Background: Family history has been shown to be associated with increased risk of atrial fibrillation (AF). However, the specific AF characteristics that travel with a family history have not yet been elucidated. The purpose of this study was to determine whether a family history of AF is associated with specific patient characteristics in a worldwide, remote cohort.
Methods: From the Health eHeart Study, an internet-based prospective cohort, we performed a cross-sectional analysis of AF participants who reported their family history and completed questionnaires regarding their medical conditions and AF symptoms. We assessed demographics, cardiovascular comorbidities, and AF symptom characteristics in AF participants with and without a family history of AF.

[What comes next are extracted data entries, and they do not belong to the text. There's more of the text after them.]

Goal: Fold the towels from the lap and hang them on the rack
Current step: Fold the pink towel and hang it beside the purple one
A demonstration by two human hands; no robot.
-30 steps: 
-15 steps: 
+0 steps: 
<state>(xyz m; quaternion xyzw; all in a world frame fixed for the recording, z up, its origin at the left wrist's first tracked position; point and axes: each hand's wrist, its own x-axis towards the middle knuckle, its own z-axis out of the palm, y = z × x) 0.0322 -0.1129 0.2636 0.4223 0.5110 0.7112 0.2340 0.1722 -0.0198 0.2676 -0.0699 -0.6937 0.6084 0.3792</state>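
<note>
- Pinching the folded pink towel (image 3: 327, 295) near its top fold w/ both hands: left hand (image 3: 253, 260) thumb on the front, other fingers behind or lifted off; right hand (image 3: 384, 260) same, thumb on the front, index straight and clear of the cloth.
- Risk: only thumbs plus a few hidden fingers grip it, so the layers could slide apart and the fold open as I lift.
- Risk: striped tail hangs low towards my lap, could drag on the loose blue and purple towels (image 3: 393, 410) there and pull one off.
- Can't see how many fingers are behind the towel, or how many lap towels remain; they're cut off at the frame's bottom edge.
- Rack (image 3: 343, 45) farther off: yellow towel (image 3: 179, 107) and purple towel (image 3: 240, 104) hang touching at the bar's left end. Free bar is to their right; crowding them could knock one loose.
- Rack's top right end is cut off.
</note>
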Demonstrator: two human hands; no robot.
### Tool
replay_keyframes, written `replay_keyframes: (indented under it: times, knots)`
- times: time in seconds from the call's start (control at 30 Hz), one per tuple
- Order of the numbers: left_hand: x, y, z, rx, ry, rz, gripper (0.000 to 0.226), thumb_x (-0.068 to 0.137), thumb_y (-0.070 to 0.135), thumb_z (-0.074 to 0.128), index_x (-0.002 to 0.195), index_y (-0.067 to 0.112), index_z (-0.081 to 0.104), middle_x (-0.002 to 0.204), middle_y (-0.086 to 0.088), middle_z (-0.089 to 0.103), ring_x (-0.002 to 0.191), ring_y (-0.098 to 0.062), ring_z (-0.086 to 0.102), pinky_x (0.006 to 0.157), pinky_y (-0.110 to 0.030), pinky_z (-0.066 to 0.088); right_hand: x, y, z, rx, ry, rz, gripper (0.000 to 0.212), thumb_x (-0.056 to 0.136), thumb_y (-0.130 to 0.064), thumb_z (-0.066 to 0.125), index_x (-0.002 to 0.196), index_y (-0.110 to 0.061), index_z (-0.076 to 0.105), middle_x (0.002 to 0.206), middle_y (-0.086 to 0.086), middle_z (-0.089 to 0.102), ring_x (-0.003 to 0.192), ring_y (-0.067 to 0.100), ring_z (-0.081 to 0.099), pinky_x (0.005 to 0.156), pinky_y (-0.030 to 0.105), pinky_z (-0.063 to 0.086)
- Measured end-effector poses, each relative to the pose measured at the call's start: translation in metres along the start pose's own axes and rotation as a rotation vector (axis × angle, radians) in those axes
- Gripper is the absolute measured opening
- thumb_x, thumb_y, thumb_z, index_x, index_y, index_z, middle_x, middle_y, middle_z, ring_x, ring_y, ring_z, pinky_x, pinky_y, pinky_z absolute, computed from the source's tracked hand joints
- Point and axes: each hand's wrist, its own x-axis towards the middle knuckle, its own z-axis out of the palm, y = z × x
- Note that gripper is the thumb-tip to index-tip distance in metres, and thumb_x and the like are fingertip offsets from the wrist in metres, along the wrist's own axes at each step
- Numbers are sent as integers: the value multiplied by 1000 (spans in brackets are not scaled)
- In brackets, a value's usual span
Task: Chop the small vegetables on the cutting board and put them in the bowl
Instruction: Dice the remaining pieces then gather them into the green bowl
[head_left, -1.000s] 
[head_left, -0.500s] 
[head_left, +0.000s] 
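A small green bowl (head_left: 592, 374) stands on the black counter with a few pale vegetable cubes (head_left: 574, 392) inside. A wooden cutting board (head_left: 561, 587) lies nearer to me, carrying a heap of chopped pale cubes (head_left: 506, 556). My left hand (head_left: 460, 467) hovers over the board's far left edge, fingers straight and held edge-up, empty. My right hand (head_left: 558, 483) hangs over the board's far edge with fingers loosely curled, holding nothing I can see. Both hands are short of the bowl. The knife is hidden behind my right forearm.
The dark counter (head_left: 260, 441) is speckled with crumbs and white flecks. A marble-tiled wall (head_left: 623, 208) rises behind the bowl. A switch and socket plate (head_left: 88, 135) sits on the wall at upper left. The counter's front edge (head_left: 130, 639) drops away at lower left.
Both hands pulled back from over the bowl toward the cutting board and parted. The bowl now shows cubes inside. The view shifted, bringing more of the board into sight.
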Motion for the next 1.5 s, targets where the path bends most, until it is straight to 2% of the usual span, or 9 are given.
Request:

Results: In multivariable analysis of 5,884 participants with AF (mean age 59.9 ± 14.5, 59% male, 92% white), female sex (odds ratio [OR]=1.35, 95% CI, 1.17-1.54, p<0.0001) and birth in the U.S. (OR=2.54, 95% CI, 2.12-3.05, p<0.0001) were independently associated with having a family history of AF. Having a family history of AF was also more commonly associated with symptoms of shortness of breath (OR=1.40, 95% CI, 1.07-1.82, p=0.014), chest pain, pressure, or discomfort (OR=1.95, 95% CI, 1.22-3.13, p=0.0052), and feeling generally "off" about oneself (OR=1.84, 95% CI, 1.27-2.67, p=0.0013).
Conclusions: Patients with a family history of AF are more likely to be female, be US-born, and experience symptoms of AF, suggesting underlying mechanistic differences between those with and without family history of AF.
Keywords: Atrial fibrillation; Family history; Genetics, Heritability; Phenotype.